What you need to do
An exact copy of all the data below is required.

Data block
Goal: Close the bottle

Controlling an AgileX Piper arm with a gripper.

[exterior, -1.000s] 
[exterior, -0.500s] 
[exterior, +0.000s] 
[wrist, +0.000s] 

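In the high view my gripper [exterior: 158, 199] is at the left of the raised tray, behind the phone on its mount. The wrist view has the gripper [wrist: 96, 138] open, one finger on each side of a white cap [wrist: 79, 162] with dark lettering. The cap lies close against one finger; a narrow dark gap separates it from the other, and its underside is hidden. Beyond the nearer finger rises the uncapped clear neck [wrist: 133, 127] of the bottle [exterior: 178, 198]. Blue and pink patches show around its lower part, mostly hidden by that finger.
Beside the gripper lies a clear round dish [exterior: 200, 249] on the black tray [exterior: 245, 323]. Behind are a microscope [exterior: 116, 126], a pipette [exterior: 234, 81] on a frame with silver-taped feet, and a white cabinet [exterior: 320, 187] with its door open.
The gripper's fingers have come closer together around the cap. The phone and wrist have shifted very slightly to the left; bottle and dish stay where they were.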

Answer box
Goal: Close the bottle

Controlling an AgileX Piper arm with a gripper.

[exterior, -1.000s] 
[exterior, -0.500s] 
[exterior, +0.000s] 
[wrist, +0.000s] 

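In the high view my gripper [exterior: 158, 199] is at the left of the raised tray, behind the phone on its mount. The wrist view has the gripper [wrist: 96, 138] open, one finger on each side of a white cap [wrist: 79, 162] with dark lettering. The cap lies close against one finger; a narrow dark gap separates it from the other, and its underside is hidden. Beyond the nearer finger rises the uncapped clear neck [wrist: 133, 127] of the bottle [exterior: 178, 198]. Blue and pink patches show around its lower part, mostly hidden by that finger.
Beside the gripper lies a clear round dish [exterior: 200, 249] on the black tray [exterior: 245, 323]. Behind are a microscope [exterior: 116, 126], a pipette [exterior: 234, 81] on a frame with silver-taped feet, and a white cabinet [exterior: 320, 187] with its door open.
The gripper's fingers have come closer together around the cap. The phone and wrist have shifted very slightly to the left; bottle and dish stay where they were.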

With this, the exercise has been completed.